Einleitung: Aung San Suu Kyi –
Brücke zwischen Ost und West
Tauwetter in Myanmar
Wenn sie durch ihr Land fährt, werfen ihr Anhänger Blumen und Obst zu. Oft bleibt der Konvoi in der Menge stecken, weil so viele Menschen sie von Nahem sehen, sie begrüßen, sie berühren wollen – fast wie ein göttliches Wesen oder zumindest wie einen Popstar.
Kinder singen ihr zu Ehren, Studenten brechen in Tränen aus, wenn sie die Gelegenheit bekommen, ihr eine Frage zu stellen. Der 72-jährige leitende Redakteur der Parteizeitung «D-Wave», Pyapon Ni Lone Oo, schiebt nach unserem Gespräch in Yangon stolz einen dünnen Band mit eigenen Gedichten über den Tisch, in denen er seine Chefin anhimmelt: «Oh, Du Rose, Du die volksliebende Herzblume!» Ein privater Moment in der Öffentlichkeit, ein Spaziergang, ein Einkaufsbummel auf dem Markt sind ihr nicht mehr möglich, ohne dass Menschen herbeiströmen, die sie bewundern.
Im Zentrum Yangons bieten Händler T-Shirts, Becher oder Taschen mit ihrem Porträt feil. Manche Galerien organisieren Ausstellungen von Künstlern, die immer wieder nur eine Frau malen: Aung San Suu Kyi. Ihr Foto findet sich auf Kalendern, Schulheften und Buchdeckeln. Vor der Parteizentrale der «National League for Democracy» (NLD) in der West Shwegondaing Road sind ganze Stapel mit DVDs ihrer Auftritte zu kaufen, daneben Aung-San-Suu-Kyi-Tassen, -Tüten, -Beutel und -Schlüsselanhänger, kleine Statuen und Büsten.
All das erscheint in Yangon wie ein Wunder: Noch vor wenigen Jahren saß Aung San Suu Kyi im Hausarrest. Damals wagte es niemand, ihren Namen laut auszusprechen, schüttete die staatliche Presse Hohn und Spott über sie aus, dichtete ihr Liebesaffären an, warf ihr Nähe zu den Kommunisten und Vaterlandsverrat vor.

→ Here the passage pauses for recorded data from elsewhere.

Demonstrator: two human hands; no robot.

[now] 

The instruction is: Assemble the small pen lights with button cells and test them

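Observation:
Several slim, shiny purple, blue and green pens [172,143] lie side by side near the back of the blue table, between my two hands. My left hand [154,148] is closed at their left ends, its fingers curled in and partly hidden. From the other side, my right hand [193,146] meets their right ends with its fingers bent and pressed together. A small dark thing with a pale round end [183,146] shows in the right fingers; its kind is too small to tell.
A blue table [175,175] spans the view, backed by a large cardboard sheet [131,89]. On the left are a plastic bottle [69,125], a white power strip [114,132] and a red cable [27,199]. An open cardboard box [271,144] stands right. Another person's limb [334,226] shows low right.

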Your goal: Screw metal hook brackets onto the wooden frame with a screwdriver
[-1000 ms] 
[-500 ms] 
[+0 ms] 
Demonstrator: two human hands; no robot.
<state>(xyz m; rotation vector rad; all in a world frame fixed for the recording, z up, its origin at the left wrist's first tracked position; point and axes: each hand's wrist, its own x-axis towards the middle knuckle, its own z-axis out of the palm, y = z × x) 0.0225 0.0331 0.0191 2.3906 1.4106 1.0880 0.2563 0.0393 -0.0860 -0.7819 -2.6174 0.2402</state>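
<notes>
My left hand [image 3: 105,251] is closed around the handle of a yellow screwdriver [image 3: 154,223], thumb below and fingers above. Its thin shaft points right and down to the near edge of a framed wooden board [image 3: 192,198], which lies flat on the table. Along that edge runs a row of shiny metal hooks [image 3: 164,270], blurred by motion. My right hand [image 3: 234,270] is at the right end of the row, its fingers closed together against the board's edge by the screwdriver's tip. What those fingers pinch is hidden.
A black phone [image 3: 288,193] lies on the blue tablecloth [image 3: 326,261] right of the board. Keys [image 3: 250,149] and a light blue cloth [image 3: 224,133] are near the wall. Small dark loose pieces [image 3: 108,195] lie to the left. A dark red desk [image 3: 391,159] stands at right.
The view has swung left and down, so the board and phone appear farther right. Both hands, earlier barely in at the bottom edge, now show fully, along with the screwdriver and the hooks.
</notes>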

Seit 1989 hatte die Militärjunta sie dreimal eingesperrt, ihre Anhänger verhaftet und gefoltert – oft für lächerliche oder konstruierte Vergehen. Es gab in der Regel weder Richter, die sie verurteilten, noch Anwälte, die sie verteidigten. Der Geheimdienst und das Militär allein hatten die Macht, Freiheit zu nehmen und sie wieder zu geben. 2010 zählten Menschenrechtler 2189 politische Häftlinge in 42 Gefängnissen und über 100 Arbeitslagern, im Juli 2014 saßen nach wie vor 70 politische Aktivisten hinter Gittern.[1]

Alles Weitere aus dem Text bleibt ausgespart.